#### [TASK TO COMPLETE]
The word "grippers" marks the lines to find; copy every such line from the data below.
==== DATA FOR ANALYSIS ====
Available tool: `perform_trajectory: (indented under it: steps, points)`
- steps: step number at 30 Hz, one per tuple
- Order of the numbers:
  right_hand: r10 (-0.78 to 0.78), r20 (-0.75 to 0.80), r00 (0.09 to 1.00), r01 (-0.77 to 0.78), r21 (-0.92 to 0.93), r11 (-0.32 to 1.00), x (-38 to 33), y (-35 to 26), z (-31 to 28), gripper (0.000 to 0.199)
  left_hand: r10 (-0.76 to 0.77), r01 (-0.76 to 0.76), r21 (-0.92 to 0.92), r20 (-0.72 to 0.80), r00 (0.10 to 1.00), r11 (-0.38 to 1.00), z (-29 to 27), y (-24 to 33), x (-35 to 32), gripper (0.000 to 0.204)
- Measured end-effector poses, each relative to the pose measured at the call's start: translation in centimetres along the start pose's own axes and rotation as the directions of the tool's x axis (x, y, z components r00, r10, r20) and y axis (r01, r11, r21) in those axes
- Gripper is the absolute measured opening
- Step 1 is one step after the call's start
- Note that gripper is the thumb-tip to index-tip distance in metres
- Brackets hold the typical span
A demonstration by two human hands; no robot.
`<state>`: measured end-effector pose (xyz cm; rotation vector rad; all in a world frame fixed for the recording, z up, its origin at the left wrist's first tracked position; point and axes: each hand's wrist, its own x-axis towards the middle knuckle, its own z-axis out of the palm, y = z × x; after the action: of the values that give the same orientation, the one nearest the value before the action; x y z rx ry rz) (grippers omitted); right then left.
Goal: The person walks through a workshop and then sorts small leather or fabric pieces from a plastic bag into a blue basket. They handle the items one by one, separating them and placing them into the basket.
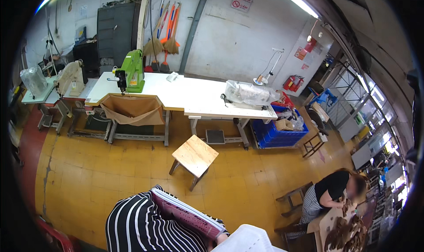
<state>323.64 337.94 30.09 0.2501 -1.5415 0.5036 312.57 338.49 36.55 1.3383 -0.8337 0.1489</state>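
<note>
Where my book [187, 213] is: low in front of me, tilted against my striped shirt [134, 221], pink cover outward, white page edges along its upper side.
Grip: part of one hand [221, 238] shows at the book's lower end; I cannot tell whether it is left or right, nor how its fingers are set.
White thing [247, 241]: just beside that hand, too cut off for me to name.
Stool [195, 155]: wooden, on the yellow floor [251, 174] beyond my book.
Long desk [198, 87]: white, bearing a green machine [134, 70] and a plastic-wrapped machine [249, 93]; a brown pouch [132, 110] hangs at its front.
Crate [280, 136]: blue, filled, near the desk's right end.
Brooms [168, 37]: against the far wall.
Co-worker [329, 190]: at my right, bent over brown pieces [346, 236].
</note>
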Motion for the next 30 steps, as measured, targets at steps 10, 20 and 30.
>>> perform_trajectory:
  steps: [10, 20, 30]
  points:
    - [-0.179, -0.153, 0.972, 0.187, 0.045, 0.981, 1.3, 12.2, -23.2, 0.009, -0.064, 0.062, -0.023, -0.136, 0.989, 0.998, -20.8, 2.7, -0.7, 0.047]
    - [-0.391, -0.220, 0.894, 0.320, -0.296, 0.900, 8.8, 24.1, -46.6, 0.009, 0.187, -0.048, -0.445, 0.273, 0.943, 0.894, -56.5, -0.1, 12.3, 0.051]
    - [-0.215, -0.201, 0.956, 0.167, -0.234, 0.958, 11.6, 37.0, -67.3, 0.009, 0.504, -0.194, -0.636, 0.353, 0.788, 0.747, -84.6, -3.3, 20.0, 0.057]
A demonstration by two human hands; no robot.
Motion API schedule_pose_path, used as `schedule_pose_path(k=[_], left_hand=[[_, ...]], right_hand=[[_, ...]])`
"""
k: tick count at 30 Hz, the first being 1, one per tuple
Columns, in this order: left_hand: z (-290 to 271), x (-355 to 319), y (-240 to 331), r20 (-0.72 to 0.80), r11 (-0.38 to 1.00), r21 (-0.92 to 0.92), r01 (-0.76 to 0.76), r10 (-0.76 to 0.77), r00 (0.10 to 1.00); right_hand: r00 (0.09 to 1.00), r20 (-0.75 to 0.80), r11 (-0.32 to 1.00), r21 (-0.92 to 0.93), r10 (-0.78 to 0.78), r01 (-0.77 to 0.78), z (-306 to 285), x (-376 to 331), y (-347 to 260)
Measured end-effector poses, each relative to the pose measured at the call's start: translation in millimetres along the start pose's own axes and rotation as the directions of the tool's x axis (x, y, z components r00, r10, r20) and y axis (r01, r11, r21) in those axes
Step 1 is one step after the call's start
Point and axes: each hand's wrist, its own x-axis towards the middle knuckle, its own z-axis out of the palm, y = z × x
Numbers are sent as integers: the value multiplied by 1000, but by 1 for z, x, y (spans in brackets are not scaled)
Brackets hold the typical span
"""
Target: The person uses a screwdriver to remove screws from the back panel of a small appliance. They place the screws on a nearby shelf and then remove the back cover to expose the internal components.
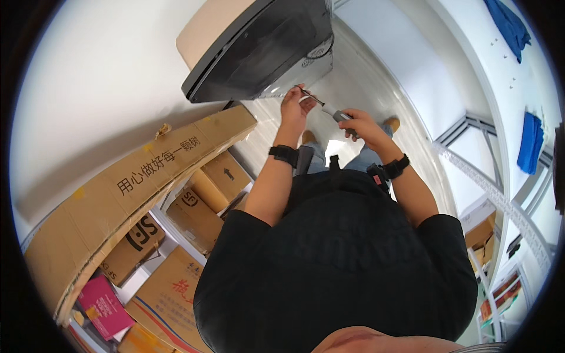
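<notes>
My left hand (292,110) is closed, its fingertips pinching a thin dark rod (312,96) that slants down toward my right hand. In my right hand (365,126) is a grey tool handle (341,117), wrapped by the fingers. The tool's front end points at the rod's lower tip; whether they touch I cannot tell. Just beyond my left hand stands a large black appliance-like unit (265,47) with a beige outer side. A dark cable (322,52) loops at its lower right. Each wrist wears a black band.
To the left, a long cardboard box (147,159) rests above several stacked cartons (191,217). A magenta box (106,306) lies at the lower left. White shelving (500,176) with metal frames runs along the right, with blue cloth (530,141) on it. Pale floor (353,65) lies between.
</notes>
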Motion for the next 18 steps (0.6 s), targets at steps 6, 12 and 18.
schedule_pose_path(k=[6, 12, 18], left_hand=[[-105, 7, 36, -43, 997, 55, 61, -58, 997], [-133, 24, 55, -78, 996, 91, 24, -17, 997], [-144, 38, 60, -55, 992, 127, 10, -3, 998]], right_hand=[[997, -37, 975, 217, 63, -53, 97, 35, 42], [990, -136, 958, 285, 47, -7, 144, 51, 55], [986, -154, 943, 334, 60, -5, 157, 60, 63]])
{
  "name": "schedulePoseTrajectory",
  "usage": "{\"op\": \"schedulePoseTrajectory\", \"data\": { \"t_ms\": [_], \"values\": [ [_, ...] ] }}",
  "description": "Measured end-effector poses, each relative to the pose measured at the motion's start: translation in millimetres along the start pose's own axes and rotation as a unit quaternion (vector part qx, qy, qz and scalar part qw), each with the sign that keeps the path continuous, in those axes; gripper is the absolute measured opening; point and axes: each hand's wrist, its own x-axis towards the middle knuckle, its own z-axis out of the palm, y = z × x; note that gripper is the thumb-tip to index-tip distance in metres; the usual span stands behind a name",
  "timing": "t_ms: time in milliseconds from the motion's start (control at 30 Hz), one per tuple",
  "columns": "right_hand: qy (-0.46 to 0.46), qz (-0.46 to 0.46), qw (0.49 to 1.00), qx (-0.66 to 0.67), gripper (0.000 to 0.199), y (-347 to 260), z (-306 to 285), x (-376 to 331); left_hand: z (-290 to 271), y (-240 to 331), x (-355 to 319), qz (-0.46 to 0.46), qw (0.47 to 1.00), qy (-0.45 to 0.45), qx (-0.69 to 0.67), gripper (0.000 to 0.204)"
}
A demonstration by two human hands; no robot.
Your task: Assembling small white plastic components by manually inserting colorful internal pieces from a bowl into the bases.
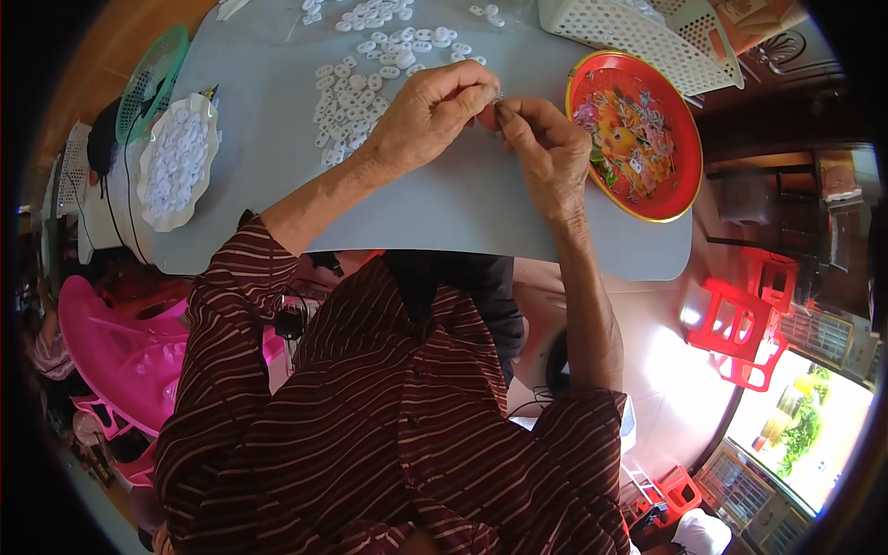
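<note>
Over the grey table, my left hand and my right hand come together with their fingertips almost touching. Both hands are closed in a pinch. A tiny silvery bit shows between them, too small to name, and the fingers cover most of it. Left of my left hand lies a loose spread of small white oval plastic pieces with holes. Beside my right hand stands a round red tray with a gold rim, and many small thin metal-looking pieces are scattered over its printed bottom.
A white scalloped dish heaped with white pieces sits at the table's left edge, near a green basket. At the back right is a cream perforated basket. Pink chair at left; red stools at right.
</note>
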Motion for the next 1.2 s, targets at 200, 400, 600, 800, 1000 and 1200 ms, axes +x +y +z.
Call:
{"op": "schedulePoseTrajectory", "data": {
  "t_ms": [200, 400, 600, 800, 1000, 1200],
  "values": [
    [0.023, -0.012, 0.998, 0.049, 0.013, 0, 0, -1, 8, 4, -2, 0.116, 0.985, 0.04, 0.124, 0.01],
    [0.051, -0.001, 0.997, 0.054, 0.012, 3, 0, -1, 12, -4, 1, 0.152, 0.975, 0.053, 0.152, 0.008],
    [0.052, 0.006, 0.997, 0.055, 0.011, 4, -2, -1, 10, 0, -1, 0.123, 0.979, 0.022, 0.161, 0.008],
    [0.032, 0.011, 0.997, 0.067, 0.011, 3, -3, -3, 7, 1, -3, -0.013, 1.0, 0.005, -0.001, 0.023],
    [0.038, 0.037, 0.996, 0.068, 0.01, 6, 0, 0, 4, -7, 1, 0.001, 1.0, 0.022, 0.02, 0.019],
    [0.08, -0.048, 0.982, -0.165, 0.01, 4, 8, 1, 0, -7, 1, 0.009, 0.996, 0.006, 0.094, 0.02]
  ]
}}
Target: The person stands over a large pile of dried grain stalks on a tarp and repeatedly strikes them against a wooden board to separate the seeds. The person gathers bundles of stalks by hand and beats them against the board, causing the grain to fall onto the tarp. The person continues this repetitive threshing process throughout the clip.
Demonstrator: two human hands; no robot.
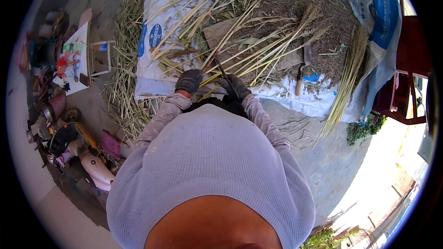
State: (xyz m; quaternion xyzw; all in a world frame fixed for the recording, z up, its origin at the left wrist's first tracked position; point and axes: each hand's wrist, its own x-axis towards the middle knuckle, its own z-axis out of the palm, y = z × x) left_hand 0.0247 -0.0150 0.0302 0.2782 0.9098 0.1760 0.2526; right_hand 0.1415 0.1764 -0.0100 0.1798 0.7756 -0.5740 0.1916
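Behind chest, gloved hands (212,85) partly hidden, stalks (240,60)

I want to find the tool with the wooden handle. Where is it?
In the head view, the wooden-handled tool lies on the white sacks, right of both gloved hands, against the heap of dry chaff.

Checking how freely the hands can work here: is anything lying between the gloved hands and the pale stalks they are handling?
Nothing visible does. The left hand and right hand, both in dark gloves, are already on the stalks at their near ends. A dark thin tool rises between the hands. Whether either grip is closed cannot be told.
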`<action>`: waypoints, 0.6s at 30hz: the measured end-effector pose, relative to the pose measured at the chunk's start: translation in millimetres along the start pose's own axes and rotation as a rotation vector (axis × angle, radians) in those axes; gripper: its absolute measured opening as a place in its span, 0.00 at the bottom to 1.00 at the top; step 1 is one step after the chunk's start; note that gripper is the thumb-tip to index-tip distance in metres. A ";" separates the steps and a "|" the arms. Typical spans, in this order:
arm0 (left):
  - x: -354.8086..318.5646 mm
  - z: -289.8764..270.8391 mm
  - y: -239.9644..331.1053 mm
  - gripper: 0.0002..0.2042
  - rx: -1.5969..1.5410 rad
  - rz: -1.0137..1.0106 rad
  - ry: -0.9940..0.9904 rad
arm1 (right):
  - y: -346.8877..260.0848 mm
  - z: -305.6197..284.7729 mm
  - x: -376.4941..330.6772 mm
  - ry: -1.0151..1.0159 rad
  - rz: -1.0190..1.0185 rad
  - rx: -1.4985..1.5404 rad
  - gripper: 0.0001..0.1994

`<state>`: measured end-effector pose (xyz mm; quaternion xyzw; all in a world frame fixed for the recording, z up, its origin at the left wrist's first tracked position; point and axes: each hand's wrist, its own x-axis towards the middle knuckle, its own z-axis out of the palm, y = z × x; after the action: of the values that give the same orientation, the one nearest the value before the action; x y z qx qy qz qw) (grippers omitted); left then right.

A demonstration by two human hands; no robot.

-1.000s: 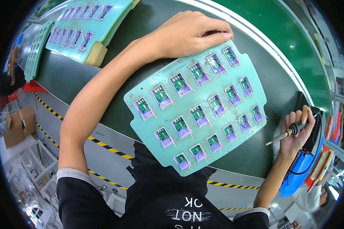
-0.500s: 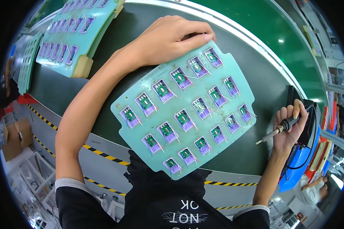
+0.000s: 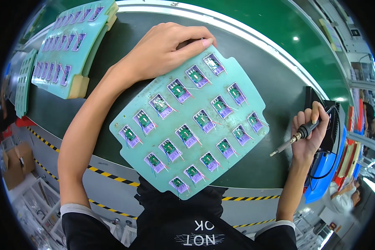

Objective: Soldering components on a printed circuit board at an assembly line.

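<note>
A light green tray [image 3: 154, 125] lies slanted in front of me on the dark workbench. Set in its slots are rows of small purple housings, each with a green circuit board [image 3: 185, 133] and thin red and dark wires. My left hand [image 3: 171, 48] grips the tray's far edge, thumb on top and fingers curled over the rim. Off to the right, my right hand [image 3: 309, 133] is closed round a soldering iron [image 3: 298, 137], its tip pointing left and down, apart from the tray.
Another green tray [image 3: 66, 50] with purple housings stands on yellowish blocks at the far left, beside an upright slotted green panel [image 3: 26, 83]. A black box [image 3: 331, 125] with a cable and a blue bin [image 3: 323, 166] sit at the right. The dark workbench [image 3: 262, 54] has a pale rail behind it.
In the picture, the held tray and my left hand have shifted left. My right hand with the soldering iron appears slightly further left and higher. The whole view has turned a little.
</note>
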<state>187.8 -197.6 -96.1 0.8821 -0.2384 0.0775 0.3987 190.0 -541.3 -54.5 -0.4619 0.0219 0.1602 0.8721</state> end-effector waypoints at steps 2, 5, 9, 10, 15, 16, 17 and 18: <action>0.9 -1.0 1.2 0.12 0.002 -0.009 -0.014 | -0.3 0.2 -0.2 0.000 0.001 -0.001 0.15; 1.1 -1.5 2.5 0.12 -0.001 -0.024 -0.030 | 0.1 1.6 -0.1 0.029 -0.001 0.003 0.16; 1.7 -3.3 4.5 0.13 0.024 -0.058 -0.074 | 0.0 1.3 -0.5 0.032 -0.004 0.001 0.16; 2.2 -3.3 3.3 0.13 0.018 -0.052 -0.077 | 0.2 1.1 -0.3 0.037 -0.005 -0.001 0.16; 1.7 -2.4 4.2 0.13 -0.070 -0.051 -0.064 | -1.8 -1.2 -0.1 -0.003 0.021 -0.013 0.16; 2.2 -1.4 3.4 0.13 -0.072 -0.034 -0.053 | -2.8 -1.7 -0.8 -0.005 0.019 -0.011 0.16; 1.8 -1.4 2.7 0.13 -0.077 -0.032 -0.054 | -1.7 -0.9 -0.2 -0.011 0.018 -0.005 0.16; 1.3 -1.2 2.4 0.13 -0.078 -0.030 -0.053 | -1.4 -0.8 0.1 -0.006 0.022 0.002 0.16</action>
<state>187.8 -198.5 -93.2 0.8711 -0.2384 0.0386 0.4275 190.6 -542.6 -53.9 -0.4605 0.0246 0.1713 0.8706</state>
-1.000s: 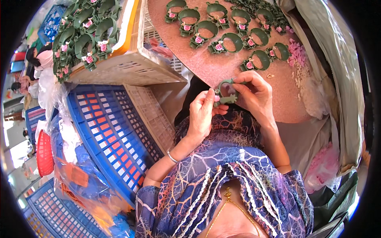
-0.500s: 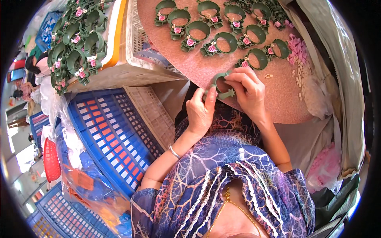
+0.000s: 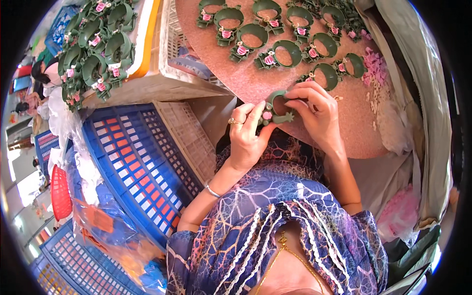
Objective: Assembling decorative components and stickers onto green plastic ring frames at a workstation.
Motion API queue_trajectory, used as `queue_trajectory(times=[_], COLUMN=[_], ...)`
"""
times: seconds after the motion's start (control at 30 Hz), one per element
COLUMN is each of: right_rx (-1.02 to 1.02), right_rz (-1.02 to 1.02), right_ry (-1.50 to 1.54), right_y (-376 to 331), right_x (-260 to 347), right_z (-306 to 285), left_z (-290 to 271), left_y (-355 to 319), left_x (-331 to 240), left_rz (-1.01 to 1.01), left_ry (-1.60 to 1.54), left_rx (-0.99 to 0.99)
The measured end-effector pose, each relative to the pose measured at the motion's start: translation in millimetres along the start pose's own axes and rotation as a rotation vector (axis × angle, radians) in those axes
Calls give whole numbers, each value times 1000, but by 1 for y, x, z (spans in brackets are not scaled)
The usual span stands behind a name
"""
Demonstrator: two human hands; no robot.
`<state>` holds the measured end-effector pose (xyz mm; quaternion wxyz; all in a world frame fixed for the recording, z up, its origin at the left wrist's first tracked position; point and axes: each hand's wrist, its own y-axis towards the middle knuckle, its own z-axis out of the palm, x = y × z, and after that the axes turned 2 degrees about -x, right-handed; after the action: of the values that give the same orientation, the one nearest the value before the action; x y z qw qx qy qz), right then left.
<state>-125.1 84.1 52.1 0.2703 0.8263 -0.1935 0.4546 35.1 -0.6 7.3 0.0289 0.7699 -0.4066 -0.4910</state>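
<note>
A green plastic ring-shaped figure with a small pink rose on its side is held over the table's near edge. My left hand grips its knobbly end, thumb below and fingers above. My right hand is closed at the ring's right side, with thumb and forefinger on the rim; the fingertips partly hide that side. Beyond my hands, several similar green figures with pink roses lie in loose rows on the speckled pinkish table.
Loose pink flowers and small cream pieces lie on the table's right. At left, more green figures fill a pale box top. Below stand a blue basket and a red basket. Grey cloth hangs at right.
The figure has turned in my hands, so its pink rose now shows. My left fingers have shifted along it, and my right hand has moved slightly right.
</note>
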Motion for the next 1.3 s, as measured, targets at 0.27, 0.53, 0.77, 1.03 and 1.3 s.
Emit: queue_trajectory(times=[0.27, 0.53, 0.77, 1.03, 1.3], right_rx=[240, 364, 385, 558, 488], right_rz=[179, 251, 400, 367, 162], right_ry=[-27, -88, -27, -205, -388], right_y=[15, 33, 38, 60, 52], right_x=[25, 45, 41, 40, 45], right_z=[-7, -5, 1, -2, 11], left_z=[2, 5, 5, 2, 5], left_y=[12, 12, 9, 10, 9], left_x=[-12, -12, -9, -6, -5], left_rz=[-113, -132, -136, -111, -93], left_ry=[41, -15, -81, -91, -70], left_rx=[-2, -20, -4, 9, -12])
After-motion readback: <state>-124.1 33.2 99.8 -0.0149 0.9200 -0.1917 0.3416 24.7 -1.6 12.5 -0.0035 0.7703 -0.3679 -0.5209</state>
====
#### [EXERCISE SOLUTION]
`<state>`: measured end-effector pose (xyz cm; rotation vector rad; all in a world frame fixed for the recording, z up, its origin at the left wrist's first tracked position; point and axes: each hand's wrist, its own x-axis towards the middle knuckle, its own z-axis out of the palm, y = z × x; after the action: of the values that give the same orientation, the one nearest the value before the action; x y z rx ry rz) (grippers omitted); right then left.
`<state>`: measured end-effector pose (xyz mm; quaternion xyzw; all in a world frame fixed for the recording, z up, its origin at the left wrist's first tracked position; point and axes: each hand's wrist, its own x-axis towards the middle knuckle, its own z-axis out of the palm, y = z × x; after the action: of the values that give the same orientation, the one nearest the value before the action; x y z qx qy qz qw) (grippers omitted); left then right.

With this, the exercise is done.